● Task details
All of the data should be repeated exactly; pictures are not part of the copy.

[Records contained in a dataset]

----

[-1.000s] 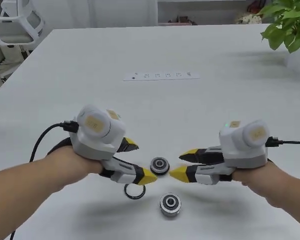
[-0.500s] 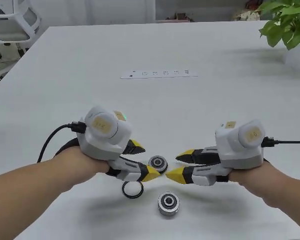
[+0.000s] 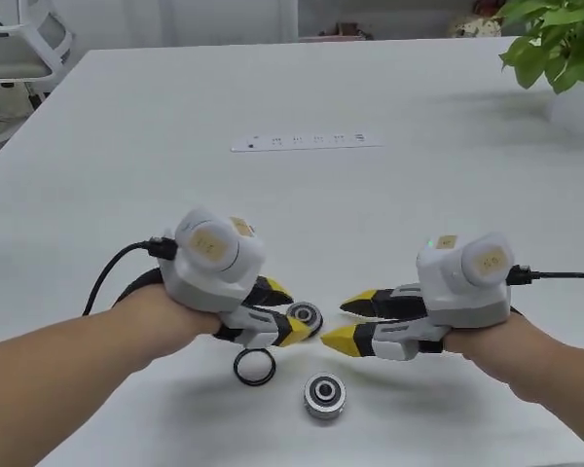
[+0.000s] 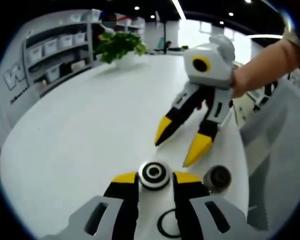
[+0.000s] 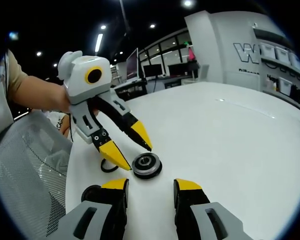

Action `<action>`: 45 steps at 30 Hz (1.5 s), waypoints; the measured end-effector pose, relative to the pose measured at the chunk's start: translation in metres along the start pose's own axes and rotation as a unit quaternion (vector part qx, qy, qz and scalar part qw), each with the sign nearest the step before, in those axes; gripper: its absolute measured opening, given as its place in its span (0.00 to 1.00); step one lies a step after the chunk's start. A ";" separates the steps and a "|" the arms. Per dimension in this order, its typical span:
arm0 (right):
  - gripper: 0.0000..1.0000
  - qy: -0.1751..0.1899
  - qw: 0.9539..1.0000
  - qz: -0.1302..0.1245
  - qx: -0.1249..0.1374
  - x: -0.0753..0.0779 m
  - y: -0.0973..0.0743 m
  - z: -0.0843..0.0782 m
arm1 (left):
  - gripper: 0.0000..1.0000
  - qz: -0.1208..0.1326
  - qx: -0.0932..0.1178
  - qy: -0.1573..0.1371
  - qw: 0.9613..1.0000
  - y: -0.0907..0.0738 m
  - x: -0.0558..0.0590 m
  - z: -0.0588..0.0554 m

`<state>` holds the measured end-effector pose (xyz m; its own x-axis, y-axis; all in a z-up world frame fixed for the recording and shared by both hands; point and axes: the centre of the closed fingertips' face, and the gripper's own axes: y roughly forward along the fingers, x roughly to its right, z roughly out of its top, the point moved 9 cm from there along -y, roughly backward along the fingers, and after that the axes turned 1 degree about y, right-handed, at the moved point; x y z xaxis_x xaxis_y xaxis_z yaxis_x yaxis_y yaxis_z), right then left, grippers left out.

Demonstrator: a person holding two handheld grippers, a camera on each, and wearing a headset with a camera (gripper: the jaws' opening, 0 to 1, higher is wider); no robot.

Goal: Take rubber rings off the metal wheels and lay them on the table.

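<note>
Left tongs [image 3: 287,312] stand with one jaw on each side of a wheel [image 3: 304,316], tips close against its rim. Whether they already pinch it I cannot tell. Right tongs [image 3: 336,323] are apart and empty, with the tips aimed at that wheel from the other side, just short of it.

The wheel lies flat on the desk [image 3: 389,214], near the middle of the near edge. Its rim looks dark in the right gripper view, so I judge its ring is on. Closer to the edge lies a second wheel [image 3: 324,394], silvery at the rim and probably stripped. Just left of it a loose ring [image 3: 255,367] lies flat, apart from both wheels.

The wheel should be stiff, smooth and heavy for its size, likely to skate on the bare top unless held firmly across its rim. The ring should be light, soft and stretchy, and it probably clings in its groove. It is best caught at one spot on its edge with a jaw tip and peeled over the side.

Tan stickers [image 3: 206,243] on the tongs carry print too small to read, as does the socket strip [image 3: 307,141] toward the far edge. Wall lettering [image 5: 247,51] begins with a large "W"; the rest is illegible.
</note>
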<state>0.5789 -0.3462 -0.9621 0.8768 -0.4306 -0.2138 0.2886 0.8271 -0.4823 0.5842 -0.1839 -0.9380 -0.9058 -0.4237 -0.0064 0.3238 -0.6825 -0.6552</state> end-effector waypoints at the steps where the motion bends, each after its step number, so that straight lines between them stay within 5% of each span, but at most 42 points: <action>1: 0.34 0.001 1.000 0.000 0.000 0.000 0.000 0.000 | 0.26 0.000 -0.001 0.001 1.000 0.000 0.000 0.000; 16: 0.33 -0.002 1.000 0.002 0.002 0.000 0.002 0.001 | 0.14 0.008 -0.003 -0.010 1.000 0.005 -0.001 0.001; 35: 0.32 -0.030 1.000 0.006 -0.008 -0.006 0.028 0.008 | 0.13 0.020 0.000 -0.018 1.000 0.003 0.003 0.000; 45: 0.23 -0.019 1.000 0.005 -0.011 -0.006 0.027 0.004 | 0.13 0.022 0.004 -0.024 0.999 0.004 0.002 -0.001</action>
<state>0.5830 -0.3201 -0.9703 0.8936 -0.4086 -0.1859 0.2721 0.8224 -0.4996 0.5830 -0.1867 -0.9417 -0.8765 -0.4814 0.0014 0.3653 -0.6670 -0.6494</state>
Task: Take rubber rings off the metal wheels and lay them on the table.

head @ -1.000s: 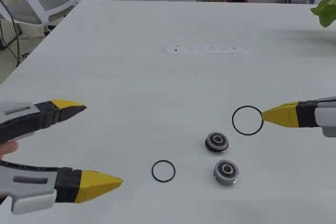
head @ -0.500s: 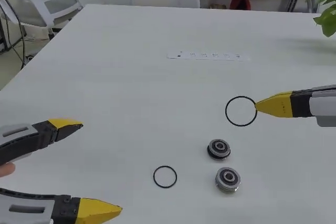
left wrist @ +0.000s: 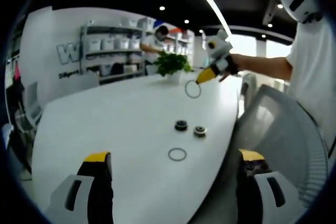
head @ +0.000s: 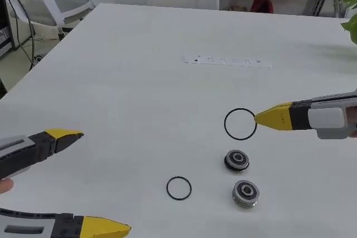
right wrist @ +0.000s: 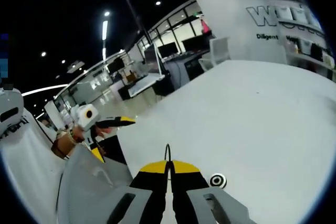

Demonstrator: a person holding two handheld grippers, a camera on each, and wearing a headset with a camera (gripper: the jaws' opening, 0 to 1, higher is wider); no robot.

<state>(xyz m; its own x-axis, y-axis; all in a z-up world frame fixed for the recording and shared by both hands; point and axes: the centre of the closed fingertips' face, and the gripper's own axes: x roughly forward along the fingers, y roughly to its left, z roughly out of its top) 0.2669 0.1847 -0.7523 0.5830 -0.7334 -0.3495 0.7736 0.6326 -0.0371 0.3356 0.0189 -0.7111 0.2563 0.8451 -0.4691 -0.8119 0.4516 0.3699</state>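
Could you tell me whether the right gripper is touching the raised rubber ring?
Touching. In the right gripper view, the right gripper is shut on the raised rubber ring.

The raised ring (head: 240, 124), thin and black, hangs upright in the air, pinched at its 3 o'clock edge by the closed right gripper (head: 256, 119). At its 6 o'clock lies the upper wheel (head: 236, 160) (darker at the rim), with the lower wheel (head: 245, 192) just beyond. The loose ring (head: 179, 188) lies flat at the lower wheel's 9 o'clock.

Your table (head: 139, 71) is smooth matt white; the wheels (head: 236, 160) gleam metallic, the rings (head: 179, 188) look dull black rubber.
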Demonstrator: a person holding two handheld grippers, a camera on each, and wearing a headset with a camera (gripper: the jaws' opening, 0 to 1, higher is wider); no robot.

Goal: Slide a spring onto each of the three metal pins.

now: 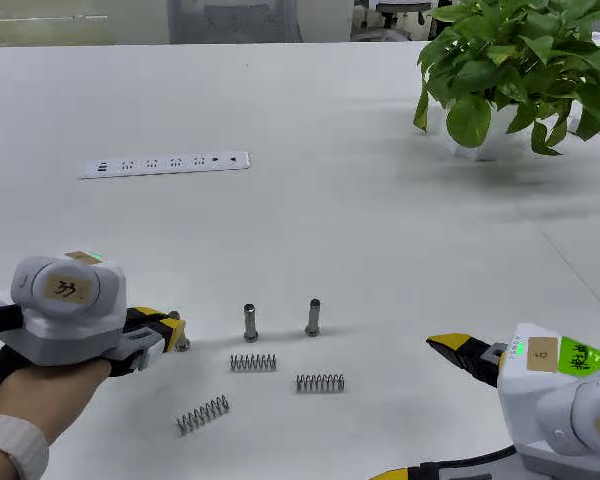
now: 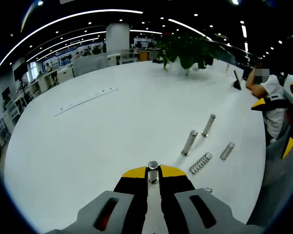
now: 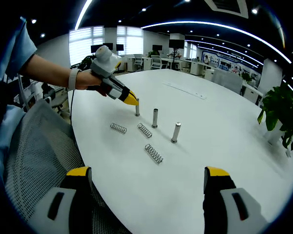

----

● Exercise response
[-1.000s] 
[-0.500s] 
[+0.000s] 
[+0.000s] 
[+0.000s] 

Action `<action>`: 45 steps at 30 Hz (1.5 s), waypoints; the measured end-effector pose, relative to the pose measured at the chunk's start: translation in metres along the start pose's own axes and rotation as a unit quaternion (vector part qx, qy, qz and scalar part qw), each with the sign nearest the step before, in those axes; gripper: its absolute measured opening, given as its place in its span (0.00 to 1.00); step one lies a step after the chunk's start. A ";" separates the steps and a "|" the arms. Per dimension in this order, its typical span:
arm0 (right):
  - gripper: 0.0000..1.0000
  - qy: -0.1751..0.1899
  - qw: 0.9539..1.0000
  - qz: -0.1302..0.1245
  - qx: -0.1249..0.1374
  - x: -0.0753..0.0779 m
  - y: -0.0973..0.0743 m
  - z: -0.0843..0.0782 m
arm1 (left):
  - gripper: 0.0000..1.0000
  - qz: -0.1208..0.1326
  - qx: -0.0932..0.1178
  - qy: -0.1573..0.1371
  - qw: 0.9613..1.0000
  - y: -0.0907..0.0738 m
  - x: -0.0558..0.0590 m
  - z: -0.0588..0.0554 m

`<state>` holds the measured end-effector pose (xyz m; its own x-axis, y-axis; all in a z-up world frame fixed for the recording and shared by both hands; point and axes: the centre of the closed fingertips' face, and the gripper's own axes: y roughly forward along the fingers, x roughly to its right, z roughly out of its top, the point moved 9 cm from there along -y, roughly backward along the fingers, and after that the axes turned 1 degree about y, right-handed, at the moved point; x y z xaxis_x xaxis_y xaxis_z yaxis_x yaxis_y yaxis_z), right then left, grippers left out.

Demonstrator: a person holding two handheld grippers, a camera on each, and wearing a headset with a camera (gripper: the jaws' opening, 0 to 1, higher is wider); no robot.

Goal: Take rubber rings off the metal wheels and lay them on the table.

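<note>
Left tongs [image 3: 287,312] stand with one jaw on each side of a wheel [image 3: 304,316], tips close against its rim. Whether they already pinch it I cannot tell. Right tongs [image 3: 336,323] are apart and empty, with the tips aimed at that wheel from the other side, just short of it.

The wheel lies flat on the desk [image 3: 389,214], near the middle of the near edge. Its rim looks dark in the right gripper view, so I judge its ring is on. Closer to the edge lies a second wheel [image 3: 324,394], silvery at the rim and probably stripped. Just left of it a loose ring [image 3: 255,367] lies flat, apart from both wheels.

The wheel should be stiff, smooth and heavy for its size, likely to skate on the bare top unless held firmly across its rim. The ring should be light, soft and stretchy, and it probably clings in its groove. It is best caught at one spot on its edge with a jaw tip and peeled over the side.

Tan stickers [image 3: 206,243] on the tongs carry print too small to read, as does the socket strip [image 3: 307,141] toward the far edge. Wall lettering [image 5: 247,51] begins with a large "W"; the rest is illegible.
</note>
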<state>0.5789 -0.3462 -0.9621 0.8768 -0.4306 -0.2138 0.2886 0.8271 -0.4823 0.5842 -0.1839 -0.9380 -0.9058 -0.4237 -0.0064 0.3238 -0.6825 -0.6552</state> end-effector waypoints at the steps where the motion bends, each after its step number, so that straight lines between them stay within 5% of each span, but at most 42 points: <action>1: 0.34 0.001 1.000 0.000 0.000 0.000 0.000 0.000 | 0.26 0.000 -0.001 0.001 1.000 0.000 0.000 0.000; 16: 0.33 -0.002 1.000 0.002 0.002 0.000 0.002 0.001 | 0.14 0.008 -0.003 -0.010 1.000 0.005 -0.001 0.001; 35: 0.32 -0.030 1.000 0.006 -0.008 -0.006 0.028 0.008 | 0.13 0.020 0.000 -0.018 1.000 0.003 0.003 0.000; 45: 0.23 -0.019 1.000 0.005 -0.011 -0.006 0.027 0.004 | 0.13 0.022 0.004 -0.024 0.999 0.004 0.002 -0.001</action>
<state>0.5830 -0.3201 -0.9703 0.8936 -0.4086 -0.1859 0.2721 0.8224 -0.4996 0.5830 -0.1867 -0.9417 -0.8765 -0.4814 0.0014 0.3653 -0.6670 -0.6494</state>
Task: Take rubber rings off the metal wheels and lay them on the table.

head @ -1.000s: 
head @ -0.500s: 
left wrist @ +0.000s: 
head @ +0.000s: 
right wrist @ +0.000s: 

Demonstrator: a person holding two handheld grippers, a camera on each, and wearing a headset with a camera (gripper: the jaws' opening, 0 to 1, higher is wider); no robot.

<state>(xyz m; its own x-axis, y-axis; all in a z-up world frame fixed for the recording and shared by both hands; point and axes: the centre of the closed fingertips' face, and the gripper's own axes: x roughly forward along the fingers, y roughly to its left, z roughly out of its top) 0.2669 0.1847 -0.7523 0.5830 -0.7334 -0.3495 0.7736 0.6326 -0.0371 0.3356 0.0189 -0.7111 0.2563 0.8451 -0.4691 -0.8119 0.4516 0.3699</state>
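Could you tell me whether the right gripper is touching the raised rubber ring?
Touching. In the right gripper view, the right gripper is shut on the raised rubber ring.

The raised ring (head: 240, 124), thin and black, hangs upright in the air, pinched at its 3 o'clock edge by the closed right gripper (head: 256, 119). At its 6 o'clock lies the upper wheel (head: 236, 160) (darker at the rim), with the lower wheel (head: 245, 192) just beyond. The loose ring (head: 179, 188) lies flat at the lower wheel's 9 o'clock.

Your table (head: 139, 71) is smooth matt white; the wheels (head: 236, 160) gleam metallic, the rings (head: 179, 188) look dull black rubber.
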Demonstrator: a person holding two handheld grippers, a camera on each, and wearing a headset with a camera (gripper: the jaws' opening, 0 to 1, higher is wider); no robot.

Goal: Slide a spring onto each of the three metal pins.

now: 
now: 
now: 

The complete answer has now been given.